The game was there for the Nets to lose Tuesday night at Barclays Center. And, perhaps the 2013 version of this Brooklyn team would have wilted. But this incarnation, the one with an 8-1 record in the New Year, is a different beast altogether. These are not the Nets we had seen for their previous 31 games of the season. Up only four at the half-time break, the danger of letting the second game of a back-to-back slip away was imminent – more so given the team’s 2013 penchant for disappearing in third quarters.
The Nets, though, got stronger in the second-half (they held Orlando to just 14-points on 3-for-21 shooting in the third quarter) to run away with a 101-90 victory – their sixth straight home win.
“We got that swag now that we feel we can beat anybody when we get out there, so that’s kind of what we’ve been missing,” point guard Deron Williams said.
The consistency is finally there for Brooklyn. Their offense is fluid, and the defense -especially since Kevin Garnett has moved to center- has become stifling. Three weeks ago the Nets were 11 games under .500 and playing a brand of basketball that was hard to watch. Now, they sit just two games behind the Atlantic Division-leading Raptors for fourth in the conference.
Their future is looking brighter.
“The biggest thing about this turnaround is we never got down on one another,” forward Paul Pierce said. “We’ve never had the finger pointing, we’ve never put the blame on anybody but ourselves. We kept coming to work, kept staying professional because we still believed we’d turn this thing around.

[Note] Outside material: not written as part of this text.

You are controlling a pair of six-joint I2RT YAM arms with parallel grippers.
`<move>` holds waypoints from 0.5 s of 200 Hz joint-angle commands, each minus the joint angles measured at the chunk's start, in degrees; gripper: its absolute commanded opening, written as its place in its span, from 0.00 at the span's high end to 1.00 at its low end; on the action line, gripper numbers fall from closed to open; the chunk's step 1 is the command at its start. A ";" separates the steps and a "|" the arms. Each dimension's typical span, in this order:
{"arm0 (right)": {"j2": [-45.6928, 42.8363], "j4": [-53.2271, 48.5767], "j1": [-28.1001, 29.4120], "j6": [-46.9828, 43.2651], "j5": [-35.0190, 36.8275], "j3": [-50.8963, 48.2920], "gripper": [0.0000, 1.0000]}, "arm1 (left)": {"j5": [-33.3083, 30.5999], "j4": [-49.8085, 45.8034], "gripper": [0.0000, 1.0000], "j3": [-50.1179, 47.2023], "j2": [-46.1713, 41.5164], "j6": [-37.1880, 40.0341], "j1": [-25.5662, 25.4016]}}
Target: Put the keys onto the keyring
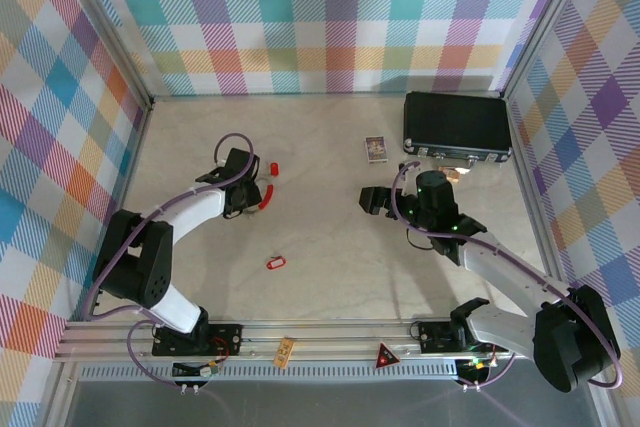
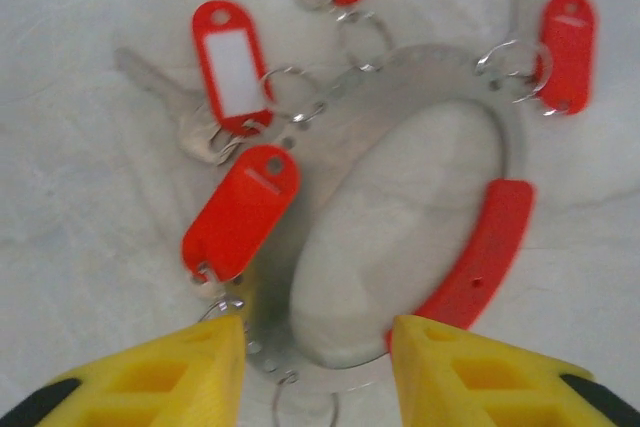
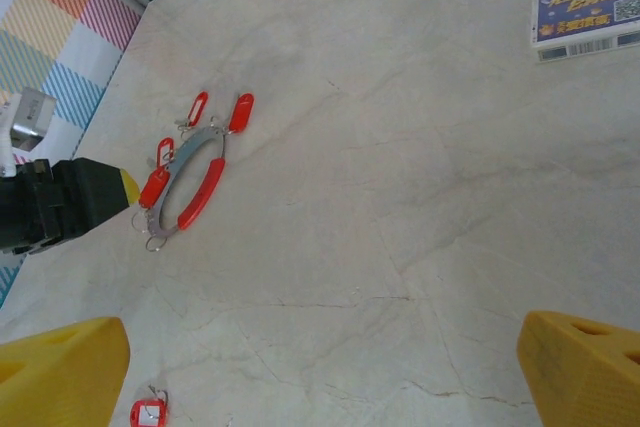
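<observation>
**Left gripper open over the keyring's near end; one key lies apart**

From overhead, the keyring (image 1: 263, 197), a thin grey metal oval loop with a red plastic section, lies on the pale marbled tabletop (image 1: 330, 247). It sits at about 9 o'clock from the table's middle. The left gripper (image 1: 246, 185) is just beside it, at the loop's 10 o'clock.

In the left wrist view the gripper's yellow fingertips (image 2: 150, 382) stand apart at 7 and 5 o'clock of the frame. The near end of the keyring (image 2: 478, 259) lies between them. I cannot tell whether the fingertips touch the band.

The keys (image 2: 240, 212) are small red oblong plastic tags with pale label windows. Four of them sit round the loop on small wire rings, at roughly 9, 10, 12 and 2 o'clock. The red section is at 4 o'clock. A silver metal key blade (image 2: 165, 97) shows beside the 10 o'clock tag.

A fifth, loose key (image 1: 276, 263) lies flat at 6 o'clock from the keyring, well apart from it. It also appears at 7 o'clock of the right wrist view (image 3: 148, 413).

The right gripper (image 1: 370, 201) hangs near the table's middle, at 3 o'clock from the keyring and well apart. Its yellow fingertips (image 3: 60, 372) are spread wide with nothing between them.

A small printed picture card (image 1: 375, 150) lies at 12 o'clock from the right gripper. A black rectangular case with metal trim (image 1: 457, 125) lies at the table's 2 o'clock.
</observation>
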 commanded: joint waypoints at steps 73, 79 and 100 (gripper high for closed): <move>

“The thing is, when you believe and you continue to get through the tough patches, it shows how things can kind of turnaround, and that’s what you see right now.”
Befitting of the New Year, the new-look Nets are a completely different team on the court as well. If head coach Jason Kidd was being criticized his lack of expertise in his coaching ability early in the season, he should now be given some of the credit for turning a team that was all too happy hoisting up isolation jump-shots, into one that moves the ball, and waits until it has just the right shot.
“The guys are playing extremely well right now,” Kidd said. “Offensively, when I look at 29 assists (from the team), that means everybody’s touching the ball and that’s a lot of fun to watch.”